Description of the task
Check each line of the material below for the word "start". State how many lines have it, and nothing more.

Data below
-=-=-

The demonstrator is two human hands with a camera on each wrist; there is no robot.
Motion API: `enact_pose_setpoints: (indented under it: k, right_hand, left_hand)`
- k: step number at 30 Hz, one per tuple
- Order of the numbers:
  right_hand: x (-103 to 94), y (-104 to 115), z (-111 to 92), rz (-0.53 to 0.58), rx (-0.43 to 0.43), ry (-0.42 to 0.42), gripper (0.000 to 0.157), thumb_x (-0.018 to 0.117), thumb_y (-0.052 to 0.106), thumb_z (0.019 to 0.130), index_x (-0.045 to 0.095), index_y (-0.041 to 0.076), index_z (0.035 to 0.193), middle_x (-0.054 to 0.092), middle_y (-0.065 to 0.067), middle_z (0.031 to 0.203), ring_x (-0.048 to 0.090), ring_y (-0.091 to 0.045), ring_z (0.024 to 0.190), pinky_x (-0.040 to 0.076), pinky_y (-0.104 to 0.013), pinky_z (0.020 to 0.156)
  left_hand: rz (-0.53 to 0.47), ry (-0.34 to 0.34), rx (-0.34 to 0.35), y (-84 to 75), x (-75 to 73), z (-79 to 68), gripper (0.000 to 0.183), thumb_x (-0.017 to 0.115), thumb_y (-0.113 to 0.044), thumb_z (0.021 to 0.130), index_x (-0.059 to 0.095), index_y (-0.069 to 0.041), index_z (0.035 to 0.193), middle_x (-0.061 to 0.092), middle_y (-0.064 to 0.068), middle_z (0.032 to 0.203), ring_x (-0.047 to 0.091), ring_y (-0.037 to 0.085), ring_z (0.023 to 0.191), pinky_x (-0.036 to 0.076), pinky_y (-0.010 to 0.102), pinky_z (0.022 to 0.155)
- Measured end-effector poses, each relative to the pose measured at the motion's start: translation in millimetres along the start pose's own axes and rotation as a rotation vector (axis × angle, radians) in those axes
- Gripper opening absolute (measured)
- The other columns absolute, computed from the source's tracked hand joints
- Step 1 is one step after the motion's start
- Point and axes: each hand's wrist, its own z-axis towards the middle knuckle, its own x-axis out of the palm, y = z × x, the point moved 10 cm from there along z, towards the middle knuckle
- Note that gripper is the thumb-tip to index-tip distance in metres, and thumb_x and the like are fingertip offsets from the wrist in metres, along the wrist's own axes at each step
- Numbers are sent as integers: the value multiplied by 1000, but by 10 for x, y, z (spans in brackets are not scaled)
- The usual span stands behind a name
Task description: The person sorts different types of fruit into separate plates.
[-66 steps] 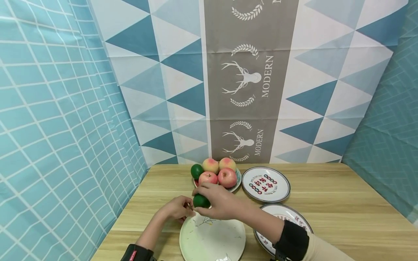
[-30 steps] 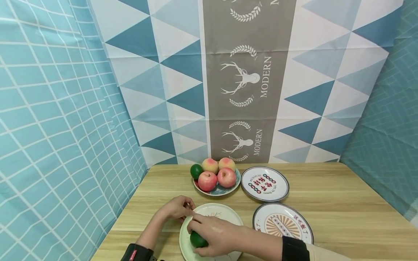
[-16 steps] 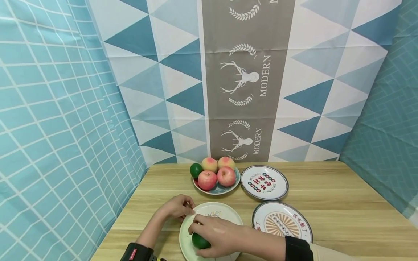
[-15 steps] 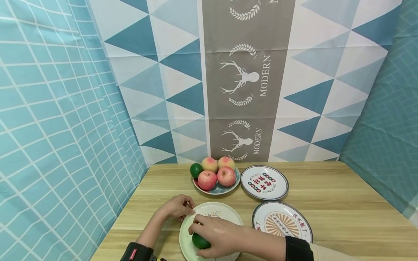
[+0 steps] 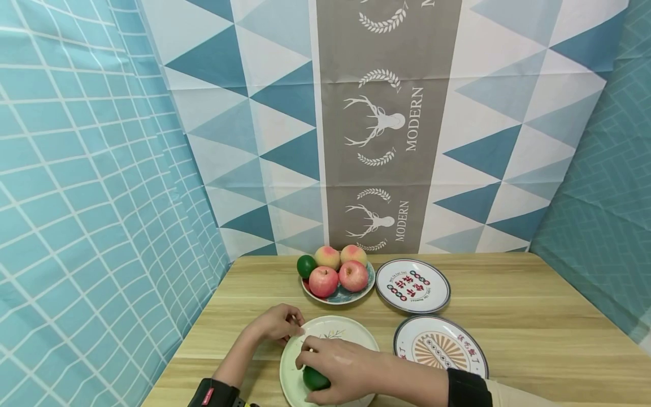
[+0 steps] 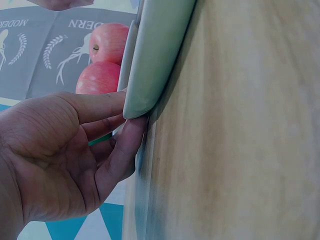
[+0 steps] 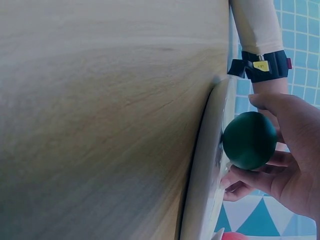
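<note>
My right hand (image 5: 342, 367) curls round a smooth dark green fruit (image 5: 315, 380), low over the pale green plate (image 5: 291, 377) at the front. In the right wrist view the green fruit (image 7: 249, 141) sits right at the plate's face, between thumb and fingers. At the plate's far left edge, my left hand (image 5: 277, 323) pinches the rim. The left wrist view shows the thumb on one side of the plate (image 6: 159, 55) and fingers tucked under it. The right hand covers part of the plate's sprig pattern.
Behind stands a bluish plate (image 5: 342, 297) with two red apples (image 5: 323, 281), two peaches (image 5: 327, 257) and another green fruit (image 5: 306, 266). Two white dark-rimmed plates lie to the right, a back one (image 5: 413, 286) and a front one (image 5: 468, 350). A tiled-pattern cloth (image 5: 91, 226) borders the left.
Since the earliest frame, my right hand has brought the green fruit down and nearer over the plate. Lately it has shifted slightly right. My left hand stays at the rim.
</note>
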Motion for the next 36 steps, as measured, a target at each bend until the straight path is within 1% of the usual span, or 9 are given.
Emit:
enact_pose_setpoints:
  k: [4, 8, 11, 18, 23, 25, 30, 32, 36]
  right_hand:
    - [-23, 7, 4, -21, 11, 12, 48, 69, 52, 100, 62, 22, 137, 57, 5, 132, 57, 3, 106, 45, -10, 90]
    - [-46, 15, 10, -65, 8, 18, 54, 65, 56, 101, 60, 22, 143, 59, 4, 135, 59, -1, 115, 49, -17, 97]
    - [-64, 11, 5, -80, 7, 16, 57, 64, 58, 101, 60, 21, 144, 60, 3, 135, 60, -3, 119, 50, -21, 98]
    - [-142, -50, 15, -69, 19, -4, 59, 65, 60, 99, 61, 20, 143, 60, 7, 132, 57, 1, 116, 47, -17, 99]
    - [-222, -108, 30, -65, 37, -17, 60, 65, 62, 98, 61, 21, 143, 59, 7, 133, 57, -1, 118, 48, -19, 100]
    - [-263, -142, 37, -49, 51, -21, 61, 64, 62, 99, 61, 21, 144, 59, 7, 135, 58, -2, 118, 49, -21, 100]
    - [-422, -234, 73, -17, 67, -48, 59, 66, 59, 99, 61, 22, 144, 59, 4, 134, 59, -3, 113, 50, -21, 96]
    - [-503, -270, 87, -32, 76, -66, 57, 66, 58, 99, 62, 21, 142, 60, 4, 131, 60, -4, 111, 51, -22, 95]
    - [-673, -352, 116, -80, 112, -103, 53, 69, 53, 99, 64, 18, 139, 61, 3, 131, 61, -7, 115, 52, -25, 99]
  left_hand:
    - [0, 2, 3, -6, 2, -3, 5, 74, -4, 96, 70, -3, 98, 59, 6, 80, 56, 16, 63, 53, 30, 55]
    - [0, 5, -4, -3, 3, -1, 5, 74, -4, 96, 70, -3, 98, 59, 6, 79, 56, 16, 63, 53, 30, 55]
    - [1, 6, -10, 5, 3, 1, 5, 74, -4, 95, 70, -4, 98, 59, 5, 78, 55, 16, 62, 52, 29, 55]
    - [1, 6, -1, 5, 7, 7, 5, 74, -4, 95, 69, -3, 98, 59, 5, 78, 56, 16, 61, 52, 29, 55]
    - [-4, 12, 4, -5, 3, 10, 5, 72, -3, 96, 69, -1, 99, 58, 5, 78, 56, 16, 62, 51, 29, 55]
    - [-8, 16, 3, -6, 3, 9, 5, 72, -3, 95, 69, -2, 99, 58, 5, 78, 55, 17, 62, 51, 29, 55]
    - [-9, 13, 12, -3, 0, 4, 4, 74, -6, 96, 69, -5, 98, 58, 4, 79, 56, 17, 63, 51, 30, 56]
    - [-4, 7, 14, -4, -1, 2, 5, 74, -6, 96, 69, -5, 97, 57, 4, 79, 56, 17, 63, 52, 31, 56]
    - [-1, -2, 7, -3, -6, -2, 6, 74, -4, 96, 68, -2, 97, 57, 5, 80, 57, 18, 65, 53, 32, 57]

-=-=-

Task solution
2